Cotinine, the primary metabolite of nicotine, is used as a marker of nicotine exposure due to its long plasma half-life. Previous research shows that perinatal nicotine exposure alters the regions of the brain that control breathing and results in impaired protective breathing reflexes in exposed human and animal neonates. While it has long been known that nicotine has direct effects on brain function and development, it has only recently been established that cotinine may act on the brain as well. Some studies suggest that cotinine may act as an allosteric modulator of nicotinic acetylcholine receptors (nAChRs). Here, we test the hypothesis that cotinine enhances the effects of nicotine on the frequency and amplitude of respiratory motor bursting in the brainstem spinal cord preparation from 1–5-day old rat pups.

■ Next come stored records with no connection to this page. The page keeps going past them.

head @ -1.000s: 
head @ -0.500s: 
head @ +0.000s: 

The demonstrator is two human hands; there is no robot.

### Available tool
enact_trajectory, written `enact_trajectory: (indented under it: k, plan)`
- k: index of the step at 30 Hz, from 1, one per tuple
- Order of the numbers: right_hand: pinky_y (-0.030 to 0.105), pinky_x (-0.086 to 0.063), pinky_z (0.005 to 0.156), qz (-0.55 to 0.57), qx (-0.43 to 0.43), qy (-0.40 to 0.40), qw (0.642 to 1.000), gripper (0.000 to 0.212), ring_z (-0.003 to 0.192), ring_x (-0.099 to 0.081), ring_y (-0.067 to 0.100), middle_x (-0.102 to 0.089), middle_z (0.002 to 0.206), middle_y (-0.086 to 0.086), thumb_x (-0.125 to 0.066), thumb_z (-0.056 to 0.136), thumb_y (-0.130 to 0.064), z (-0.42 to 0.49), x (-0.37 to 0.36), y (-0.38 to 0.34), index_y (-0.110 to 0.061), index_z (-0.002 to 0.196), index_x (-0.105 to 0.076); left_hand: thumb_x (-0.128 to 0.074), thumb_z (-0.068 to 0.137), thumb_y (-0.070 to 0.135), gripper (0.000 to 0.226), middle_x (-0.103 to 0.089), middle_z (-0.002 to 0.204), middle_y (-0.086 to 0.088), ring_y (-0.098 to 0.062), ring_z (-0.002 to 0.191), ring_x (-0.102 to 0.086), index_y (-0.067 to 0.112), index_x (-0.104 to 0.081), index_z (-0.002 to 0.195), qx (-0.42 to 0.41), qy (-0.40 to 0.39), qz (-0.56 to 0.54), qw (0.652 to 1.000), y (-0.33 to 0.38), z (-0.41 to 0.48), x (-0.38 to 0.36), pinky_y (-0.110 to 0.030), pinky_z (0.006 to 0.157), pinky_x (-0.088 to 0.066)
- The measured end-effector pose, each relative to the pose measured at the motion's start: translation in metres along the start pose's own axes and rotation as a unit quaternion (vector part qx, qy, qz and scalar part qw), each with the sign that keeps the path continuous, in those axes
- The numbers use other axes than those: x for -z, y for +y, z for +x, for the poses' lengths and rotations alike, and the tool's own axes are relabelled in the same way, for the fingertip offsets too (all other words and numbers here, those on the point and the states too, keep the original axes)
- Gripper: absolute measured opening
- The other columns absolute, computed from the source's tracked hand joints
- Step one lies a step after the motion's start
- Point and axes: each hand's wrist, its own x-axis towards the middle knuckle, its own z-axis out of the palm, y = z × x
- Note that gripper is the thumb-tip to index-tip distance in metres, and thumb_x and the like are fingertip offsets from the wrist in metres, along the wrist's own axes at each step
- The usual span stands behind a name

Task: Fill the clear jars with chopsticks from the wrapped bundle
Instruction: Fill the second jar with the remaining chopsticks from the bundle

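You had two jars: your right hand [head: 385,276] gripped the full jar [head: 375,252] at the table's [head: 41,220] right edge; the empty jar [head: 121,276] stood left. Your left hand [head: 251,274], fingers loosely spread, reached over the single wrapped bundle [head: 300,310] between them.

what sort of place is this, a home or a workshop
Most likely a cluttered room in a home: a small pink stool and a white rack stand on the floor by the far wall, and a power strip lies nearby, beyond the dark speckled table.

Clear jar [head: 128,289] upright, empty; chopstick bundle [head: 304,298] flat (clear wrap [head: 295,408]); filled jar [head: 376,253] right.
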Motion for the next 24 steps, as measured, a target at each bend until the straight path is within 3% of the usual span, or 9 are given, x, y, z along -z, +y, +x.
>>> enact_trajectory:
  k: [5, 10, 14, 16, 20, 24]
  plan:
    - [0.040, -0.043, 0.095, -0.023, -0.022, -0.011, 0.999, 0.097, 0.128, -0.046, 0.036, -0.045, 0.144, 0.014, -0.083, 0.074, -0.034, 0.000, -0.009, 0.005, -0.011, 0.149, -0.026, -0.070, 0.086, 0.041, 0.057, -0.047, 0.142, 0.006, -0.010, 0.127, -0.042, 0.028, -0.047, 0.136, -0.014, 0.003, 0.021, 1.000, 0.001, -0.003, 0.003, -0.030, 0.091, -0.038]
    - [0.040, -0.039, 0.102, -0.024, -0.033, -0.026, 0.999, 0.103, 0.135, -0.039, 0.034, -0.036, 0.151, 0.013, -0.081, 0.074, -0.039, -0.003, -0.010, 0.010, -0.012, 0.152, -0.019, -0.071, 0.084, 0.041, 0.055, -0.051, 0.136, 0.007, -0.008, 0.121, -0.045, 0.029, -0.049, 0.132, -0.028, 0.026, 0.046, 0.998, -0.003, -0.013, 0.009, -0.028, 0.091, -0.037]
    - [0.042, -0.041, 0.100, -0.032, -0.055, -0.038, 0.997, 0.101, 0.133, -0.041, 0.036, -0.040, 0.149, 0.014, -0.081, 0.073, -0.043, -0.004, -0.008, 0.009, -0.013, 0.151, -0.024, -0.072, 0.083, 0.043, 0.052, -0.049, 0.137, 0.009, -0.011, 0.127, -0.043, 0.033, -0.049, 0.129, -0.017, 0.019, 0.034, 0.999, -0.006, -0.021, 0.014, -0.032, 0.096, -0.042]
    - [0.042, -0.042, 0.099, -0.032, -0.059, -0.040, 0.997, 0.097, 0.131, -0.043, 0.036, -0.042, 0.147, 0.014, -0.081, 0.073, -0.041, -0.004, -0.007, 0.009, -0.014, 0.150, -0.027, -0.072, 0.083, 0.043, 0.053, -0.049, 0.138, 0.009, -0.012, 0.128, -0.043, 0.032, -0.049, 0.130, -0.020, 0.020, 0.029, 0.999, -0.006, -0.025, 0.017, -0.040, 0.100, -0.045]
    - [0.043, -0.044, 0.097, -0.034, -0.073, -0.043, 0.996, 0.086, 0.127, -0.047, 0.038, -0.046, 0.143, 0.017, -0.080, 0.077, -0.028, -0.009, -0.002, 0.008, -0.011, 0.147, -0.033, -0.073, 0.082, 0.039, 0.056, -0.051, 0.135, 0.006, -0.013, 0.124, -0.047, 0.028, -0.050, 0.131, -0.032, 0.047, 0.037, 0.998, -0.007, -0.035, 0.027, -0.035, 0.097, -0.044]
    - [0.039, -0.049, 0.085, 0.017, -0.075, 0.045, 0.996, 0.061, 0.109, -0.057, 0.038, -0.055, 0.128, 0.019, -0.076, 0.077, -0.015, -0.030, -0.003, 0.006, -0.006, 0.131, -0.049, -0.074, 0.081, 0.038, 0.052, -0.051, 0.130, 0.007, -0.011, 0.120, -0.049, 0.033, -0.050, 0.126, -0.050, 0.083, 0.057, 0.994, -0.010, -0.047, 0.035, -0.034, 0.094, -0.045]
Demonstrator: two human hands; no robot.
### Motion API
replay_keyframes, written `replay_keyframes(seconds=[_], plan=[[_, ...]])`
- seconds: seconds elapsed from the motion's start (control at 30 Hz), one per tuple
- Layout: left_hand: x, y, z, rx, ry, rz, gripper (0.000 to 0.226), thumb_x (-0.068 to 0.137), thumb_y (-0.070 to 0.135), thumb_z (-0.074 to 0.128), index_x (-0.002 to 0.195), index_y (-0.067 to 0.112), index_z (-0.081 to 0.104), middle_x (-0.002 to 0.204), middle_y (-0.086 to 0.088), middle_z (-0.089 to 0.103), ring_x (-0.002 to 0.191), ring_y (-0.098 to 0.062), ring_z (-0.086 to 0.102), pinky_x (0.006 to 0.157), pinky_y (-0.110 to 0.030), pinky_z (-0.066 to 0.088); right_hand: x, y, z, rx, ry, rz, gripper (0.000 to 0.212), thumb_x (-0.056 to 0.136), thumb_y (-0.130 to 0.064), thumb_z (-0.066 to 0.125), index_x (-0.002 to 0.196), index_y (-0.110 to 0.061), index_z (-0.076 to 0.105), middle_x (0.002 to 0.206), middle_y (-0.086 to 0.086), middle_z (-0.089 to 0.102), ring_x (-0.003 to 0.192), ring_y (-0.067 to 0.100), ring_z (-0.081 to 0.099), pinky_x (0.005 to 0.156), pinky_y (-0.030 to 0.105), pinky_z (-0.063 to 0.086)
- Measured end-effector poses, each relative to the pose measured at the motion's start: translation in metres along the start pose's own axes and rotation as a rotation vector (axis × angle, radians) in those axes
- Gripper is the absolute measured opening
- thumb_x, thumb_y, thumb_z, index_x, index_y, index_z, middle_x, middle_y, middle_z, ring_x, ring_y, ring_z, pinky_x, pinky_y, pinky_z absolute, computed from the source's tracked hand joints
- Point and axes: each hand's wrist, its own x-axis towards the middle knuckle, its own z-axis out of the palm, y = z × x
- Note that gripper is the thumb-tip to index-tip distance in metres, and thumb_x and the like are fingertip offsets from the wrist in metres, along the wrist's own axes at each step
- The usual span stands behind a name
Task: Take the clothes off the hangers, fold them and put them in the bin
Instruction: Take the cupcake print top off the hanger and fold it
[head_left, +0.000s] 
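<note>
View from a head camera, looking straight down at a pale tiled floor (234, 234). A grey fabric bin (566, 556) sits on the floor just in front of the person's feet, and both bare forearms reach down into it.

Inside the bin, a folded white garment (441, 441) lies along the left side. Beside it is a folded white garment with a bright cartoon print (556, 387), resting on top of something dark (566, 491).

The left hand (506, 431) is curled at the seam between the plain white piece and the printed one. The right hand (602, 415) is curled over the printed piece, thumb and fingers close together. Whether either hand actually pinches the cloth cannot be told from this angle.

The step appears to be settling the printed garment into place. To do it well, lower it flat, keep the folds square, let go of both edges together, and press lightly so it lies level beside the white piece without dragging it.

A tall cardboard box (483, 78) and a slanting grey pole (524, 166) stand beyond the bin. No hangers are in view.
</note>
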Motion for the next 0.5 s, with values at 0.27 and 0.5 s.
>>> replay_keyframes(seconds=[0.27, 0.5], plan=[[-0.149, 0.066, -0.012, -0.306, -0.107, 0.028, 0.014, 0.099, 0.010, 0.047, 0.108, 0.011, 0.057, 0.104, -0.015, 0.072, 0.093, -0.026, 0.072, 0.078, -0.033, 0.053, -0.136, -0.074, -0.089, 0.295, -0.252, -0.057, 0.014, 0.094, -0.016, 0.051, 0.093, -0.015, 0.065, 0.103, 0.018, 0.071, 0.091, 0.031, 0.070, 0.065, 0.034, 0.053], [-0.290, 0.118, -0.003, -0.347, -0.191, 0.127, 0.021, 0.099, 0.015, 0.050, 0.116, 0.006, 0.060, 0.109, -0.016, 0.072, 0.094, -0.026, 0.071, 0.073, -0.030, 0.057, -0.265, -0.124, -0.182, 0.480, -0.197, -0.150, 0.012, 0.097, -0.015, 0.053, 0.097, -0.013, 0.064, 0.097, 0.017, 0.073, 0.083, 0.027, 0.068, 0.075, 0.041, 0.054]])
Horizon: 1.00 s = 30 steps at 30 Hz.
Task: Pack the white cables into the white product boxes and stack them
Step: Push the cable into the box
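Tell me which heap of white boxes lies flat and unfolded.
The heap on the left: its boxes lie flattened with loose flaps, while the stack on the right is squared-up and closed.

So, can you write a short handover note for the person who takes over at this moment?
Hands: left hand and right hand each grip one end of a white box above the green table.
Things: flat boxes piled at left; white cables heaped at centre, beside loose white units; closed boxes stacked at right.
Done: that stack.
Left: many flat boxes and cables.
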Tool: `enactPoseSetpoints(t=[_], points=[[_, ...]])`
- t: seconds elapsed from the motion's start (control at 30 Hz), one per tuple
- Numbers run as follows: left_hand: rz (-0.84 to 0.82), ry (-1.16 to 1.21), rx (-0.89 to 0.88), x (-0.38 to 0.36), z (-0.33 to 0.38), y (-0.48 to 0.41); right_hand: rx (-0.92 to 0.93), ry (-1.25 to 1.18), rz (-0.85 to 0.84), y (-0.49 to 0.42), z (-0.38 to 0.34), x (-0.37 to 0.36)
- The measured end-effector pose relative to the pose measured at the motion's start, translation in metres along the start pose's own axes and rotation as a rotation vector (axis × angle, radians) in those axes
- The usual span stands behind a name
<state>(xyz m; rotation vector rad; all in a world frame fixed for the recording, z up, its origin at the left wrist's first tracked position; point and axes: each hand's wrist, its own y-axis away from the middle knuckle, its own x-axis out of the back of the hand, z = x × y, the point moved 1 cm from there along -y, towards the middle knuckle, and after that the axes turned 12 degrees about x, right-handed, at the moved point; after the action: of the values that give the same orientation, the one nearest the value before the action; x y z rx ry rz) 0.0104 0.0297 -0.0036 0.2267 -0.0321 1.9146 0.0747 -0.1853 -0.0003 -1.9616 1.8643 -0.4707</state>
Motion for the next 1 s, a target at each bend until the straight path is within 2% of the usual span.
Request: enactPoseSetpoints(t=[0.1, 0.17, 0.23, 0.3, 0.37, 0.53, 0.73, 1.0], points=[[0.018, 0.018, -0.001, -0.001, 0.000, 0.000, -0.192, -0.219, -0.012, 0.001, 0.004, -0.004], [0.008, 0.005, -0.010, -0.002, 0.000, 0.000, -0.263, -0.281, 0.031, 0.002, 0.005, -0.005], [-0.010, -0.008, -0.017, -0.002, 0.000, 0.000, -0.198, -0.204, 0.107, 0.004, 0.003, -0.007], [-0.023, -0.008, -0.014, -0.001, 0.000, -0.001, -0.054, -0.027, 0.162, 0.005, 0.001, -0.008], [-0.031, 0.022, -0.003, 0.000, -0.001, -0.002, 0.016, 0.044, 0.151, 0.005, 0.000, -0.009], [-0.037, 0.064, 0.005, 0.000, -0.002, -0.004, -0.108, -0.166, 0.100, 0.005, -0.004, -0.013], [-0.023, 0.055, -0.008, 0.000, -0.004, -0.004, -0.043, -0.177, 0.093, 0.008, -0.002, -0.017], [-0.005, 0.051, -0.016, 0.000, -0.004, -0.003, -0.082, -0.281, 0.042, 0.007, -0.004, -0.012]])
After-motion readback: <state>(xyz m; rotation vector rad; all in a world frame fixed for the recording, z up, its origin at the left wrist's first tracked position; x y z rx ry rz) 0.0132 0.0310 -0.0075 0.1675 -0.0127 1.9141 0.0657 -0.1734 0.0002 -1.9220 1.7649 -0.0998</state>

There were two primary experimental groups: rat pups that were exposed to nicotine in utero and after birth (developmental nicotine exposure, DNE) and control pups unexposed to nicotine (Control). Respiratory motor nerve bursting was recorded from the 4th cervical ventral root in brainstem spinal-cord preparations under three treatment conditions. First, preparations were studied in standard artificial cerebral spinal fluid (aCSF) and bursts were recorded over a 30-minute stable baseline, a 20-minute treatment period of 500 nM nicotine, and a 30-minute washout (Nicotine). Next, the same experimental protocol was carried out in preparations that were studied in aCSF containing 400 nM cotinine (Nicotine + Cotinine). Finally, experiments to assess the effects of cotinine alone were conducted, where baseline bursting was recorded in aCSF, followed by 60 minutes of cotinine application at 400 nM (Cotinine) or 20 minutes at 0.05 mM. Results from these experiments indicate that: (1) 400 nM or 0.05 mM cotinine alone does not alter burst amplitude or frequency in either Control or DNE preparations; and (2) 400 nM cotinine had no effect on the nicotine-mediated increase in frequency in either treatment group, but enhanced the nicotine-mediated decrease in amplitude in DNE preparations and not in Control preparations. We conclude that cotinine may modulate the function of specific nAChR subtypes that mediate the inhibitory effects of nicotine on respiratory motor nerve burst amplitude, and that these receptors may be functionally upregulated by DNE.